Какие методы используют для разрушения бактериальных клеток?
Химические:
-обработка щелочью (дешево, изменение pH, после обработки щелочью не остается практически ни одной жизнеспособной клетки);
-органическими растворителями (дешево и легко, применяют для выделения ферментов из дрожжей, но требуется дополнительные тестирования, чтобы продукт не денатурировал);
-детергентами (детергенты дороги, в большинстве случаев в их присутствии белки денатурируют, а кроме того, они могут загрязнять конечный продукт).
Биологические:
Лизис (гидролиз клеточных стенок)
-Грамположительных бактерий (лизоцимом яичного белка);
-Грамотрицательных бактерий (лизоцимом и этилендиаминтетрауксусной кислотой (ЭДТА));
-Дрожжей (одним или несколькими ферментами: β-1,3-глюканазы, β-1,6-глюканазы, манназы и хитиназы).
Ферментативная обработка (с применением рекомбинантных микроорганизмов для промышленного синтеза ферментов)
Физические
-немеханическими (например, с помощью осмотического шока или быстрого многократного замораживания и оттаивания), (но обычно многие клетки остаются неповрежденными);
-механическими (высокоэффективный метод)
обработкой ультразвуком (клетки разрушаются под действием гидродинамических сил), (при малых объемах);
с помощью шаровой мельницы (при больших объемах используют), (Большинство клеток разрушается под действием сдвиговых напряжений, возникающих в результате быстрого движения шариков);
гомогенизации под давлением (концентрированную клеточную суспензию продавливают через небольшое отверстие под высоким давлением, а затем давление резко сбрасывают, происходит лизис);
соударения (клеточную суспензию большой вязкости направляют под давлением на неподвижную поверхность или навстречу потоку другой суспензии).
Какие существуют виды хроматографии по механизму разделения веществ? Каковы особенности каждого вида?
-Распределительная – распределение в неподвижных жидких фазах (экстракция)
-Ионообменная – на разной способности веществ к ионному обмену
-Адсорбционная – основана на различии в адсорбируемости веществ твердым сорбентом
-Эксклюзионная (молекулярно-ситовая) – на различии в размерах и формах молекул разделяемых веществ
-Аффинная - на специфических взаимодействиях, характерных для некоторых биологических и биохимических процессов (например, антитело и антиген, гормон и рецептор и др.).
-Осадочная – основанная на образовании отличающихся по растворимости осадков разделяемых веществ с сорбентом
Как происходит разделение веществ при ионообменной и аффинной хроматографиях?
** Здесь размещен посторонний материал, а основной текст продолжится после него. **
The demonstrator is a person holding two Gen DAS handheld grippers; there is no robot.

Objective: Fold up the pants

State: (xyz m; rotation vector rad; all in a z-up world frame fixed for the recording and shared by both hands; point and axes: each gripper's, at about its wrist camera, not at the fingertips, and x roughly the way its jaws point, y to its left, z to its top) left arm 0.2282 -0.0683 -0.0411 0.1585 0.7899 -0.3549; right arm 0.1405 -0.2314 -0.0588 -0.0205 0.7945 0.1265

Ионообменная хроматография позволяет разделить молекулы, основываясь на ионных взаимодействиях. Неподвижная фаза имеет заряженные функциональные группы, которые взаимодействуют с анализируемыми ионизированными молекулами противоположного заряда. Этот вариант хроматографии классифицируется на два типа — катионную и анионную ионообменную хроматографию. Суть в том, что только положительно заряженные белки проходят сквозь колонку, а остальные остаются в ней. При изменении pH среды меняются заряды, и исходя из заряда выходят разные белки в зависимости от их суммарного заряда (аминокислотного).
Аффинная хроматография — разновидность лигандной хроматографии. В основе последней лежит реакция взаимодействия разделяемых примесей с лигандом, связанным с инертным носителем. В случае аффинной хроматографии в роли примесей выступают биологически активные вещества (белки, ферменты), вступающие с лигандом (тоже, как правило, органическим) в специфическое биохимическое взаимодействие. Например: антитело-антиген, гормон-рецептор, фермент-субстрат, гуанин-цитозин и тд.. Именно высокая специфичность подобного взаимодействия обусловливает высокую эффективность аффинной хроматографии и её широкое (по сравнению с другими видами лигандной хроматографии) распространение. Суть в том, что она использует структурные особенности белков для разделения. Преимущества – высокая степень очистки, недостатки – загрязнение лигандом.